Prompt >>
All that should come back is the lines of the data below from the one containing "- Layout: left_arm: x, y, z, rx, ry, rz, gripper" to the one containing "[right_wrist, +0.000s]", inclusive, exactly as they stand.

○ ○ ○ ○ ○

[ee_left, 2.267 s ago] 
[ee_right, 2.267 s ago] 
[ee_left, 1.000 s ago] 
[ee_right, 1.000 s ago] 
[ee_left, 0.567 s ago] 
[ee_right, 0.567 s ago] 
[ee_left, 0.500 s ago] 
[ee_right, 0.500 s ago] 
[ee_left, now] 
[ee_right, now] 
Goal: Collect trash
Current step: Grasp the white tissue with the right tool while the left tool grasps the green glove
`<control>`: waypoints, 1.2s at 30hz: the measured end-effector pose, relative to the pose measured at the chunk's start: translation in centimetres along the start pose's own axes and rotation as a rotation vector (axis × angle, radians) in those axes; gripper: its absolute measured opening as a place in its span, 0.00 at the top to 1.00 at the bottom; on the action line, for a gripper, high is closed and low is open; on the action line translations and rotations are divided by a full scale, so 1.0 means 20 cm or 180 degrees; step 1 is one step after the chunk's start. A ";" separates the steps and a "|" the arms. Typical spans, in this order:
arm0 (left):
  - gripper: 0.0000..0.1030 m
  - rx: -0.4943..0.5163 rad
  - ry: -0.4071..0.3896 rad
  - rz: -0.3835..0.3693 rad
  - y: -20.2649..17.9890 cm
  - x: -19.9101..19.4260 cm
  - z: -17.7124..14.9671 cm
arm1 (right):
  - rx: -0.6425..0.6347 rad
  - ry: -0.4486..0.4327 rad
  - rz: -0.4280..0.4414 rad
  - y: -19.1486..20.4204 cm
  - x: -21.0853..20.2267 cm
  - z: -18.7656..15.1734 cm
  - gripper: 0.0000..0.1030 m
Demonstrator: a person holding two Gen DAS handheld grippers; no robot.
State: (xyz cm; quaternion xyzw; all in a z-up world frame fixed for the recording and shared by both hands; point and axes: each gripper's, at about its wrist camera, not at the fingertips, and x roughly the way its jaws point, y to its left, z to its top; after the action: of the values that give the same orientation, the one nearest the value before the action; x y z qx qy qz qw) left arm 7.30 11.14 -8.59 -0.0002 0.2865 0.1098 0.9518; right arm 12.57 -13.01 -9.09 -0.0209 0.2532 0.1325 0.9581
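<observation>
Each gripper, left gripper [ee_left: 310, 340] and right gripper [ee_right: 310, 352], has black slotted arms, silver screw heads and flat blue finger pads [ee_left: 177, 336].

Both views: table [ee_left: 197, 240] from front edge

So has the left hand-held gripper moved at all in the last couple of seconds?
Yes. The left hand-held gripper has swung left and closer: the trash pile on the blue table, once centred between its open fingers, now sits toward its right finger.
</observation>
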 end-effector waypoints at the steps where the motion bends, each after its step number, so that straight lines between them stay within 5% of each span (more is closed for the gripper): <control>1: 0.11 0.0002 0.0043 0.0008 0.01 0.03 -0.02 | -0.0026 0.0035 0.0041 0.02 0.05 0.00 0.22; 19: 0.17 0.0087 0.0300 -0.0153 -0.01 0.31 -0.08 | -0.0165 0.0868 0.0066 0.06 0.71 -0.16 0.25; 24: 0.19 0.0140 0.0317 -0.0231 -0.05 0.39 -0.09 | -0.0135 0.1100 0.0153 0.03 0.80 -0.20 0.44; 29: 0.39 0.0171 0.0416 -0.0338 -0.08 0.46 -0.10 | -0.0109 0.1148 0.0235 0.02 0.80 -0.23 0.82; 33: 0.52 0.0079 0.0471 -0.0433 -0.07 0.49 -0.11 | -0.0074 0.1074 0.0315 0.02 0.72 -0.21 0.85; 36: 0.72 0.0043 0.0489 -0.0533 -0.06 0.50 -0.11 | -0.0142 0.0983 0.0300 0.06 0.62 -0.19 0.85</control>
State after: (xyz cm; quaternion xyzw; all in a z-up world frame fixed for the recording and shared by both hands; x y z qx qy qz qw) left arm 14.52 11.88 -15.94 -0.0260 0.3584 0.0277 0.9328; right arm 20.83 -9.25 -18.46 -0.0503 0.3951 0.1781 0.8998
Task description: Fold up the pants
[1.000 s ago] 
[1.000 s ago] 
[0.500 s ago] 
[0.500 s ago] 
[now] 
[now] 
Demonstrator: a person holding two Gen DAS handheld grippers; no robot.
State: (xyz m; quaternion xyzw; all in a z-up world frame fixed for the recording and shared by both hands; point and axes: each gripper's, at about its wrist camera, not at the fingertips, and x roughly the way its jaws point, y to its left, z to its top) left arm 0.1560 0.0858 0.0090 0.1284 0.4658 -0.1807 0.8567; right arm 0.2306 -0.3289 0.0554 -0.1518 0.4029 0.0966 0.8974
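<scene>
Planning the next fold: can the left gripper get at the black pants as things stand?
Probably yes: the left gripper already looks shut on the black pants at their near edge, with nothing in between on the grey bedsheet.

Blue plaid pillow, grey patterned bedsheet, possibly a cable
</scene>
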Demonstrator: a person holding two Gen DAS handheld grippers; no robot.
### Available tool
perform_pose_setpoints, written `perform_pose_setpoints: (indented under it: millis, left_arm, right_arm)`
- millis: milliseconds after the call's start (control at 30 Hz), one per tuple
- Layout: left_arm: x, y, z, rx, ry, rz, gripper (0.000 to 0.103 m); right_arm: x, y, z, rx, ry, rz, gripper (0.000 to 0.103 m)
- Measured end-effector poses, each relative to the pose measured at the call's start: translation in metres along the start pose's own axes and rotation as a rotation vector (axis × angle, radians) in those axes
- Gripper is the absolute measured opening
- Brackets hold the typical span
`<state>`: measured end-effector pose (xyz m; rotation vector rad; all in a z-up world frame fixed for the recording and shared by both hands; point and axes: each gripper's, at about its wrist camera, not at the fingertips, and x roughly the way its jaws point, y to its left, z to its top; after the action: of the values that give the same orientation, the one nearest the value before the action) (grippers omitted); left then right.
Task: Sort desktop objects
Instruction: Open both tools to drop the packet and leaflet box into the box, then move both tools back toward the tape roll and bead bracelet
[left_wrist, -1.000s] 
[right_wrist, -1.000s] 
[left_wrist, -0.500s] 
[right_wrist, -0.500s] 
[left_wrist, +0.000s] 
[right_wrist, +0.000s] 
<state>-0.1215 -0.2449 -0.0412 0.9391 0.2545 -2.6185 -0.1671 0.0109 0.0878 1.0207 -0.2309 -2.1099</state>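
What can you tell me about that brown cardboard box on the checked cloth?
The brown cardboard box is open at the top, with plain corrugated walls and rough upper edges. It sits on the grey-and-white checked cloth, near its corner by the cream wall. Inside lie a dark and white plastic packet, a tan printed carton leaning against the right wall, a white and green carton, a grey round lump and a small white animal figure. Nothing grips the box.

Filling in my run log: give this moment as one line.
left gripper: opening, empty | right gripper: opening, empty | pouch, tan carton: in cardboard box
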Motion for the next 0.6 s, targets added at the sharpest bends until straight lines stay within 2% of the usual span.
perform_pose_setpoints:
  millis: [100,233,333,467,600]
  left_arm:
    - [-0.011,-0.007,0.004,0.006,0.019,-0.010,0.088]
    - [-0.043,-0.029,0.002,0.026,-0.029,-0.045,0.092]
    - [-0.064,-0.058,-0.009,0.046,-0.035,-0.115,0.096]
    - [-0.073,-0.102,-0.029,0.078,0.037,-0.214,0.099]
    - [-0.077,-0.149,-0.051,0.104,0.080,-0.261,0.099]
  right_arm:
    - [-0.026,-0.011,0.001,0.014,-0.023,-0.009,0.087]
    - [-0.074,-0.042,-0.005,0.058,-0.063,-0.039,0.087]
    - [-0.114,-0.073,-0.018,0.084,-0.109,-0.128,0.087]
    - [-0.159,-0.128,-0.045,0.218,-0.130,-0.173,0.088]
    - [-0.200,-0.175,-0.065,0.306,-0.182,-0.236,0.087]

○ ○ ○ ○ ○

Your solution >>
- Layout: left_arm: x, y, z, rx, ry, rz, gripper (0.000 to 0.103 m); right_arm: x, y, z, rx, ry, rz, gripper (0.000 to 0.103 m)
- Measured end-effector poses, each relative to the pose measured at the call's start: translation in metres along the start pose's own axes and rotation as a rotation vector (axis × angle, radians) in those axes
- Gripper is the absolute measured opening
- Brackets hold the typical span
`<state>`: measured end-effector pose (xyz m; rotation vector rad; all in a z-up world frame fixed for the recording and shared by both hands; point and axes: each gripper's, at about its wrist camera, not at the fingertips, and x roughly the way its jaws point, y to its left, z to its top; after the action: of the values that give the same orientation, the one nearest the value before the action) (grippers omitted); left then right.
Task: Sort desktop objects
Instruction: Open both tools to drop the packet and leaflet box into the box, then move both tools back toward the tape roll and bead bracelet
[left_wrist, -1.000s] 
[right_wrist, -1.000s] 
[left_wrist, -0.500s] 
[right_wrist, -0.500s] 
[left_wrist, +0.000s] 
[right_wrist, +0.000s] 

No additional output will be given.